### Work required
Print out each record, keeping it identical to the original.

### Material to process
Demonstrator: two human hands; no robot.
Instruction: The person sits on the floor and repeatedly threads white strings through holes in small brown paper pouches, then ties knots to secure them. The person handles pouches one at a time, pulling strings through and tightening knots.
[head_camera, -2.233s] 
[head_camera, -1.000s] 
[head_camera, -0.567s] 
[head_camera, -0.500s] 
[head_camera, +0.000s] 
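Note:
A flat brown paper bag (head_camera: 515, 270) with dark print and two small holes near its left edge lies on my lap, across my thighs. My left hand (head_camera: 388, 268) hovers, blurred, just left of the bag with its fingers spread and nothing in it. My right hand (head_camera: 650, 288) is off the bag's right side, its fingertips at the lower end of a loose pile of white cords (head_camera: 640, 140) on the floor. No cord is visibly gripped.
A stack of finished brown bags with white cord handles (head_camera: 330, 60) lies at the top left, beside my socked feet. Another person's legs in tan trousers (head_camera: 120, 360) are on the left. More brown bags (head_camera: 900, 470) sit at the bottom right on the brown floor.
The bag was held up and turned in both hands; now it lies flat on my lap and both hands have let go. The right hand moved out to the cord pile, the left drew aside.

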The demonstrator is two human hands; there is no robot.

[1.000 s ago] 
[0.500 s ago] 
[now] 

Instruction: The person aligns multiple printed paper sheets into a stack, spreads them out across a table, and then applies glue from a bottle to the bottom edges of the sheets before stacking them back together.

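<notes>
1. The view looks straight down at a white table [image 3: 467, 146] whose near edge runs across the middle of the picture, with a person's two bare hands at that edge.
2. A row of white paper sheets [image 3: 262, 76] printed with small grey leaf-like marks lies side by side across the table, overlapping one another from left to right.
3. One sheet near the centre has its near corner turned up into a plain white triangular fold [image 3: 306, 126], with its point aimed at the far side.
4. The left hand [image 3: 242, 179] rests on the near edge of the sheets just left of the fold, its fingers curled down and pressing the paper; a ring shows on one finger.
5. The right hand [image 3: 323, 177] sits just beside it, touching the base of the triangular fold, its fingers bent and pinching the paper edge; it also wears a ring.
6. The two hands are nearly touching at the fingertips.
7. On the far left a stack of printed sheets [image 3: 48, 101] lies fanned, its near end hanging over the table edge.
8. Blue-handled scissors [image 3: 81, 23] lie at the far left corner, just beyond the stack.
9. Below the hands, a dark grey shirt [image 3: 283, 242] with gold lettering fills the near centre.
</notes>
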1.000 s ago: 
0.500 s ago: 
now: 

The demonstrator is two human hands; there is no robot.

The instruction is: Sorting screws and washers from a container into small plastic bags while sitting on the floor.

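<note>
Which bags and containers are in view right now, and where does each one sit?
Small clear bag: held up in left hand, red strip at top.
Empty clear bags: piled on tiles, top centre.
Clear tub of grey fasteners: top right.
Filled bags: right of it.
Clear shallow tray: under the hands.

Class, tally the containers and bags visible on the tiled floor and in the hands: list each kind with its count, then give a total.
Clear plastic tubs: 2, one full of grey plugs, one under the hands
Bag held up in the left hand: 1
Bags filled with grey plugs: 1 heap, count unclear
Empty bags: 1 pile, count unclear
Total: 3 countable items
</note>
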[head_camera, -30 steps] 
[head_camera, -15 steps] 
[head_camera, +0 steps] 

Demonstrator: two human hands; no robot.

### Task result
Demonstrator: two human hands; no robot.
Instruction: The person sits on the floor and repeatedly threads white strings through holes in small brown paper pouches, then ties knots to secure them. The person handles pouches one at a time, pulling strings through and tightening knots.
[head_camera, -2.233s] 
[head_camera, -1.000s] 
[head_camera, -0.567s] 
[head_camera, -0.500s] 
[head_camera, +0.000s] 
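Note:
A flat brown paper bag (head_camera: 515, 270) with dark print and two small holes near its left edge lies on my lap, across my thighs. My left hand (head_camera: 388, 268) hovers, blurred, just left of the bag with its fingers spread and nothing in it. My right hand (head_camera: 650, 288) is off the bag's right side, its fingertips at the lower end of a loose pile of white cords (head_camera: 640, 140) on the floor. No cord is visibly gripped.
A stack of finished brown bags with white cord handles (head_camera: 330, 60) lies at the top left, beside my socked feet. Another person's legs in tan trousers (head_camera: 120, 360) are on the left. More brown bags (head_camera: 900, 470) sit at the bottom right on the brown floor.
The bag was held up and turned in both hands; now it lies flat on my lap and both hands have let go. The right hand moved out to the cord pile, the left drew aside.
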
The demonstrator is two human hands; there is no robot.

[1.000 s ago] 
[0.500 s ago] 
[now] 

Instruction: The person aligns multiple printed paper sheets into a stack, spreads them out across a table, and then applies glue from a bottle to the bottom edges of the sheets before stacking them back together.

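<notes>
1. The view looks straight down at a white table [image 3: 467, 146] whose near edge runs across the middle of the picture, with a person's two bare hands at that edge.
2. A row of white paper sheets [image 3: 262, 76] printed with small grey leaf-like marks lies side by side across the table, overlapping one another from left to right.
3. One sheet near the centre has its near corner turned up into a plain white triangular fold [image 3: 306, 126], with its point aimed at the far side.
4. The left hand [image 3: 242, 179] rests on the near edge of the sheets just left of the fold, its fingers curled down and pressing the paper; a ring shows on one finger.
5. The right hand [image 3: 323, 177] sits just beside it, touching the base of the triangular fold, its fingers bent and pinching the paper edge; it also wears a ring.
6. The two hands are nearly touching at the fingertips.
7. On the far left a stack of printed sheets [image 3: 48, 101] lies fanned, its near end hanging over the table edge.
8. Blue-handled scissors [image 3: 81, 23] lie at the far left corner, just beyond the stack.
9. Below the hands, a dark grey shirt [image 3: 283, 242] with gold lettering fills the near centre.
</notes>
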1.000 s ago: 
0.500 s ago: 
now: 

The demonstrator is two human hands; there is no robot.

The instruction is: Sorting screws and washers from a container into small plastic bags while sitting on the floor.

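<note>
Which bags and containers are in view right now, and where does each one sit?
Small clear bag: held up in left hand, red strip at top.
Empty clear bags: piled on tiles, top centre.
Clear tub of grey fasteners: top right.
Filled bags: right of it.
Clear shallow tray: under the hands.

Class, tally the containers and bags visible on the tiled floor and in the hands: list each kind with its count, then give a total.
Clear plastic tubs: 2, one full of grey plugs, one under the hands
Bag held up in the left hand: 1
Bags filled with grey plugs: 1 heap, count unclear
Empty bags: 1 pile, count unclear
Total: 3 countable items
</note>
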[head_camera, -30 steps] 
[head_camera, -15 steps] 
[head_camera, +0 steps] 

Demonstrator: two human hands; no robot.

Nothing else is required for this exercise.